Los barrabravas helénicos
Con una puesta en escena similar a la anterior entrega, 300: El nacimiento de un imperio (300: Rise of an empire, 2014) cambia los soldados y los caballos por barcos de guerra y ahonda en la historia de Jerjes, el Rey Dios Persa.
La nueva de 300 tiene dos comienzos: uno es en el mismo lugar donde terminó la primera, con los griegos contratacando al ejército persa, luego de la batalla de Termópilas, y la dilatada derrotada del ejército de Leónidas. El otro comienzo se remonta a la primera guerra entre persas y griegos, cuando Jerjes pasa de ser un simple humano a ser el dios con piercings y voz gruesa que ya conocemos. Como responsable de esta metamorfosis, aparece Artemisia (Eva Green), una guerrera que también será una de las artífices de la invasión persa a Grecia.
El guión, escrito por Zack Snyder, que se alejó de la dirección pero no de la producción del proyecto, mantiene una estructura bastante similar a la primera película: discursos y declamaciones heroicas entretejidos con secuencias vertiginosas de lucha. A nivel enunciativo, digamos, la insistencia que hacían los guerreros griegos con la defensa de la democracia y la libertad en la primera, reaparece en esta segunda parte, y con creces. No pasan más de siete minutos sin que alguno de los griegos se ponga a machacar con ese tema. Sin embargo, así y todo, la película consigue mantener un ritmo sostenido, no se empantana en ningún momento.

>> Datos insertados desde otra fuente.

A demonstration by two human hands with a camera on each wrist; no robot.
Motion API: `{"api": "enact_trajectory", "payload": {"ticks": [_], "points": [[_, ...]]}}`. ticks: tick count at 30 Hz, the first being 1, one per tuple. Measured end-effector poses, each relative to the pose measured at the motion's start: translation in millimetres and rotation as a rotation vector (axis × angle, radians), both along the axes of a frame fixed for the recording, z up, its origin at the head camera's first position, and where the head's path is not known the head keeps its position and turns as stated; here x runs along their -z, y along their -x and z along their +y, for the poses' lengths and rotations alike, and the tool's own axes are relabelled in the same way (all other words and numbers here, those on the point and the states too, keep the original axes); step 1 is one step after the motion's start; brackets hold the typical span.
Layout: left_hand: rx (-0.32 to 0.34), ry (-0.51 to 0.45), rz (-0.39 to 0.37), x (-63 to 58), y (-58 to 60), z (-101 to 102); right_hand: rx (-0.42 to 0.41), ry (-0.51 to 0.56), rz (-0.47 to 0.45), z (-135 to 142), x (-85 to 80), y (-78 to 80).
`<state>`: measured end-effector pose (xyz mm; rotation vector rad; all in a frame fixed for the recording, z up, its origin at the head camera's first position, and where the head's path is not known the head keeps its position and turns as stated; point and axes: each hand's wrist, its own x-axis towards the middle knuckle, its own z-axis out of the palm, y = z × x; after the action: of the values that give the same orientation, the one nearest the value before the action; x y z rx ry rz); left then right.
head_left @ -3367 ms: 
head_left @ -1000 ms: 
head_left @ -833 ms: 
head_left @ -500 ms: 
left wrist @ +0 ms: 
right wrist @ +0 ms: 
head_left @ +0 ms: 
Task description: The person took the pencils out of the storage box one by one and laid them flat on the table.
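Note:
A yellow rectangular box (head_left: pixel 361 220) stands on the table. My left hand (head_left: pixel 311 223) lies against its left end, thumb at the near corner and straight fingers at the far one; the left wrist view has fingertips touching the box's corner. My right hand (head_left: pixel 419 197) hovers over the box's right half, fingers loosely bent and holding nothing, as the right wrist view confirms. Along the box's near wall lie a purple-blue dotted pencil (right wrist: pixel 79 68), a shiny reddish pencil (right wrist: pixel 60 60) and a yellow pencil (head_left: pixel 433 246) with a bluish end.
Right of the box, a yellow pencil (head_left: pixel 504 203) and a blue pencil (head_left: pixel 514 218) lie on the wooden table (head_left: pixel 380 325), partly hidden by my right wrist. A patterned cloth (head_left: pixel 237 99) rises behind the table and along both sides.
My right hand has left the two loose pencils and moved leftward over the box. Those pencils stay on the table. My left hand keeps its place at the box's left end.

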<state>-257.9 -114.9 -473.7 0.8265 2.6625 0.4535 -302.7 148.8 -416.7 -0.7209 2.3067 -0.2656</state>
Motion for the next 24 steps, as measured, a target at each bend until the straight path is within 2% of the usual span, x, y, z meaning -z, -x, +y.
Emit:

Y la razón de esto son las luchas. Por tierra, por agua y hasta por el aire, los griegos se mueven como si fueran un ejército de Batman helénico, gritan como barrabravas y sus abdominales hacen que Cristián Sancho parezca un participante de Cuestión de Peso. El trabajo de producción que aparece en las secuencias de guerra, magnificado por el 3D, es hipnotizante. Combina la potencia de las luchas de Gladiador (1995) y el vértigo pop del cómic.
Pero, como sucede con frecuencia, la mayor fortaleza es también el punto débil de la película: las imágenes de la guerra son tan desmesuradas que caen en la incredulidad, y de ahí a la auto parodia involuntaria hay un pasito. Es sabido: una película de acción sólo puede funcionar en la medida en que sepa manejar el humor. Y a veces, el guión de Snyder no puede manejar. O, al menos, no lo hace con inteligencia.

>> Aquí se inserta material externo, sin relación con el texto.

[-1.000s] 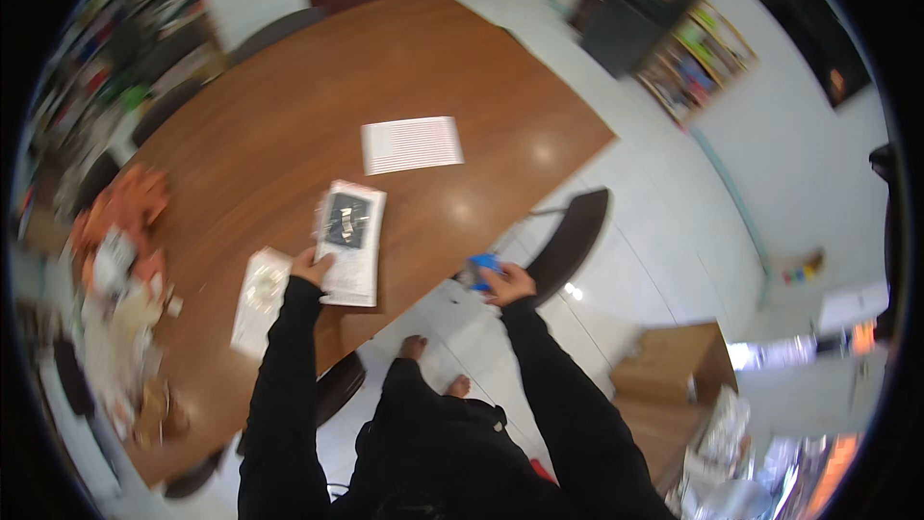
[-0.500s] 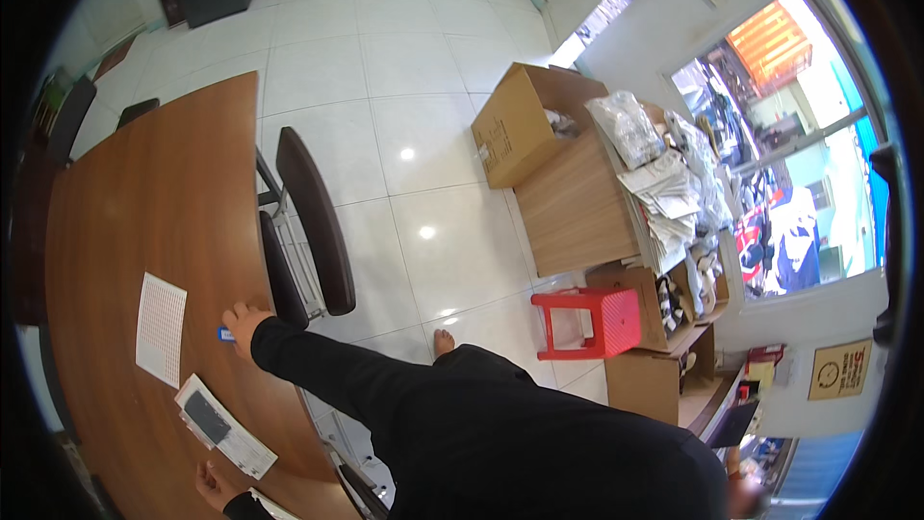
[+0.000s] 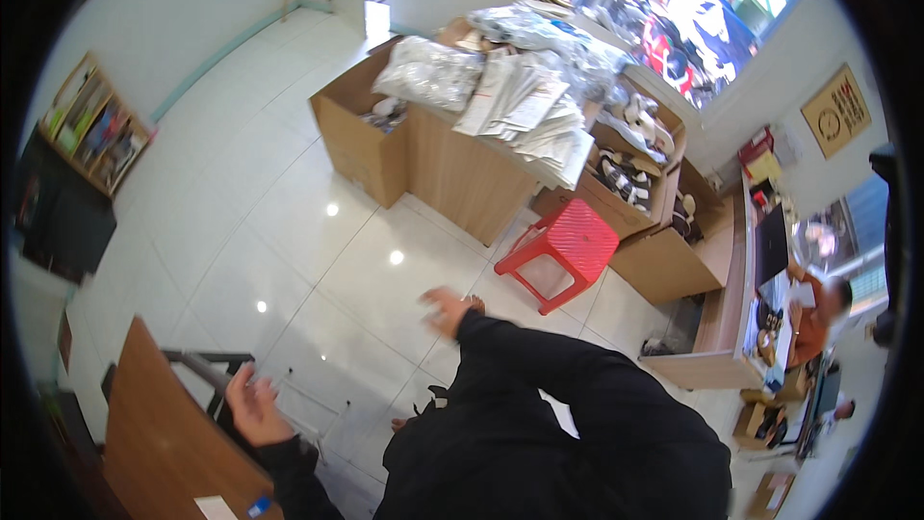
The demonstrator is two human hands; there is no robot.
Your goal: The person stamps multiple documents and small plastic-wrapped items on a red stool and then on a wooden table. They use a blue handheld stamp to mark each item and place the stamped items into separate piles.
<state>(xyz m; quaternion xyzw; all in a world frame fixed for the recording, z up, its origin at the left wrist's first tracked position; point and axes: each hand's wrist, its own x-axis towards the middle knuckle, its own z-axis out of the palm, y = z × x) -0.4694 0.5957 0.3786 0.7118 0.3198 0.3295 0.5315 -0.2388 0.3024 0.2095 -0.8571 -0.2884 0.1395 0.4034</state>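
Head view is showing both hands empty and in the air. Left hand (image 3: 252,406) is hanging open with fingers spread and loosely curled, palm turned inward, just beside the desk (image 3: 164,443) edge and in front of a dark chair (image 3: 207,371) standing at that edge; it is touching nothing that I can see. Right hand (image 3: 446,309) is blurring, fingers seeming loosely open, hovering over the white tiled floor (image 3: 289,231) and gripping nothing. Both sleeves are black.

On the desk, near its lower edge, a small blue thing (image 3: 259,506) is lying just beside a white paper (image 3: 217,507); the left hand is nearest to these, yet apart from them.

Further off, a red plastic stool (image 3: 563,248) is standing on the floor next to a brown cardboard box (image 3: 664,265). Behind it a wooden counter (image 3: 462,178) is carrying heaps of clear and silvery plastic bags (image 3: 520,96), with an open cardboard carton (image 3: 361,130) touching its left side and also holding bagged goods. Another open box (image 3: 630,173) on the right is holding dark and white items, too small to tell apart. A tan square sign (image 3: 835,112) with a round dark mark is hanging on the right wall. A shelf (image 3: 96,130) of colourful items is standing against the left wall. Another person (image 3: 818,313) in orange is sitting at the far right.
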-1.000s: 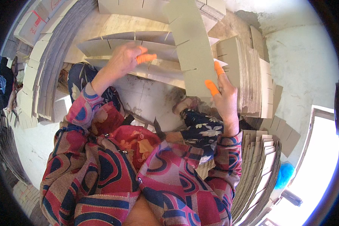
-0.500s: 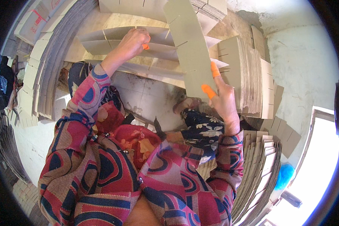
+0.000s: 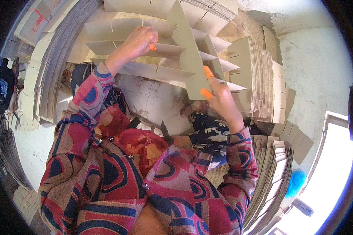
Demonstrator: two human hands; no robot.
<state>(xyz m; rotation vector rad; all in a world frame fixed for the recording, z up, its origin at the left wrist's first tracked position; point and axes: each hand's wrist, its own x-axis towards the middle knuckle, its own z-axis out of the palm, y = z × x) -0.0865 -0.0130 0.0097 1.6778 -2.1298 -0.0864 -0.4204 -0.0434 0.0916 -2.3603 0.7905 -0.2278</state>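
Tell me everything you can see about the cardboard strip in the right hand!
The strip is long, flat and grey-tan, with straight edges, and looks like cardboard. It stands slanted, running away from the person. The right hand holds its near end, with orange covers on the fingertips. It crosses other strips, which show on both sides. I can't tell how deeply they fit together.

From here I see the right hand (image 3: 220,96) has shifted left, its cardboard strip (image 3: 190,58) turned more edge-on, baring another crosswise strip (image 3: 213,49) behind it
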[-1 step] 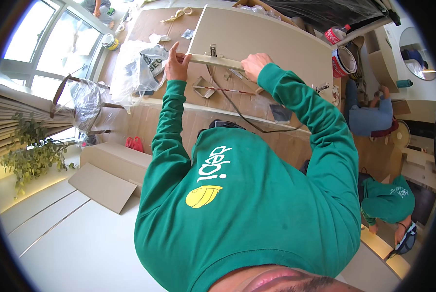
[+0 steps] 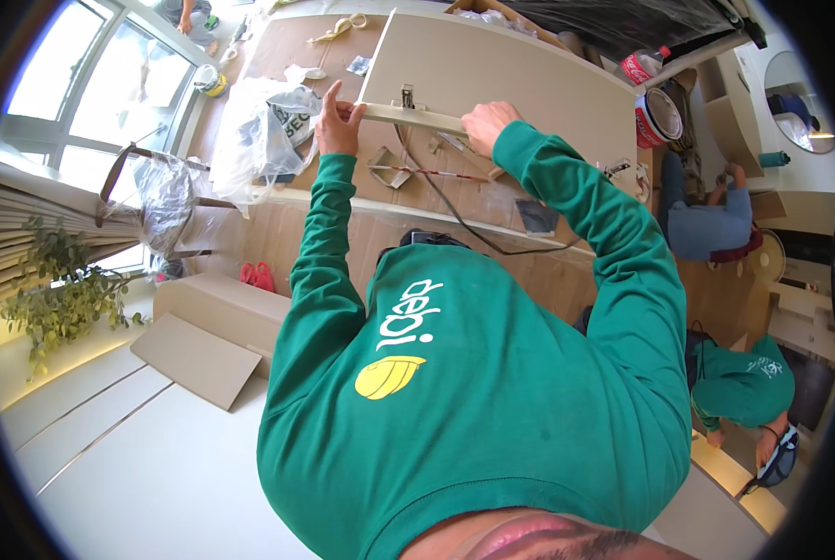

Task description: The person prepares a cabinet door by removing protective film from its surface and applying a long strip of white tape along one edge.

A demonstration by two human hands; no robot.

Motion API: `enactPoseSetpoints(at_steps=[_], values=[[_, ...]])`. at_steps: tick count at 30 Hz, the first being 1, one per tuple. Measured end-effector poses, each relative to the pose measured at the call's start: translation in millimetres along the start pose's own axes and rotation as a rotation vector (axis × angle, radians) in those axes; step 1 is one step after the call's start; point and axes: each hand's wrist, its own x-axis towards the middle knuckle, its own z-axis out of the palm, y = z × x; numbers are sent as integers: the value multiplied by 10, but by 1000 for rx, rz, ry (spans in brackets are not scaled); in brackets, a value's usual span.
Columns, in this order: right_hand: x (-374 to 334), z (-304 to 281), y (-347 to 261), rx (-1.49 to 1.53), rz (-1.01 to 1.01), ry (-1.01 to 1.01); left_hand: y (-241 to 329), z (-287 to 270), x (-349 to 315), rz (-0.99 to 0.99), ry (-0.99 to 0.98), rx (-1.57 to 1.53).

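Observation:
A pale beige cabinet door (image 2: 492,70) lies across the cardboard-covered work surface in front of me, with its narrow edge facing my body. My left hand (image 2: 337,126) grips this door at its near left corner, thumb and fingers closing on the edge while one finger points up. Farther right along the same edge, my right hand (image 2: 490,129) is closed on the door, its fingertips hidden. A metal hinge (image 2: 407,96) stands on the door between my hands. Another hinge (image 2: 616,168) shows beyond my right forearm.
A crumpled plastic bag (image 2: 266,131) lies left of the door, and a dark cable (image 2: 455,210) trails below it. A paint bucket (image 2: 658,117) and a bottle (image 2: 643,65) stand at right. Co-workers crouch at right, one in a green shirt (image 2: 749,381). Cardboard (image 2: 196,359) lies behind me at left.

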Motion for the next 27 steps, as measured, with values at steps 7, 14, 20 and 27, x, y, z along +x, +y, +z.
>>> enactPoseSetpoints(at_steps=[7, 14, 20, 27], values=[[-21, -55, -16, -12, 0, -23, -5, 0, -2, -6, -2, -10], [-18, -33, -11, -37, -2, -10, -60, 20, 10, -31, -7, -18], [-12, -28, -31, -49, -8, -12, -137, 39, 14, -56, -5, -95], [13, -78, -32, -25, -25, -23, -101, -10, -38, -150, 20, 3]])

Hay una escena que ilustra perfectamente este punto: en medio de la batalla naval final, Temístocles (Sullivan Stapleton) se sube a un caballo y empieza a galopar por encima de los barcos, saltando de uno a otro, atravesando incendios y soldados enemigos. La secuencia, en lugar de transmitir vértigo y sumergirnos en la aventura, resulta desconcertante, demasiado forzada. Recuerda, en cualquier caso, a Toretto y O’Conner surfeando una ola con su auto en Rápidos y Furiosos 5: Sin control (Fast Five, 2011), en plena fiebre automovilística. Nada más lejos que la épica griega.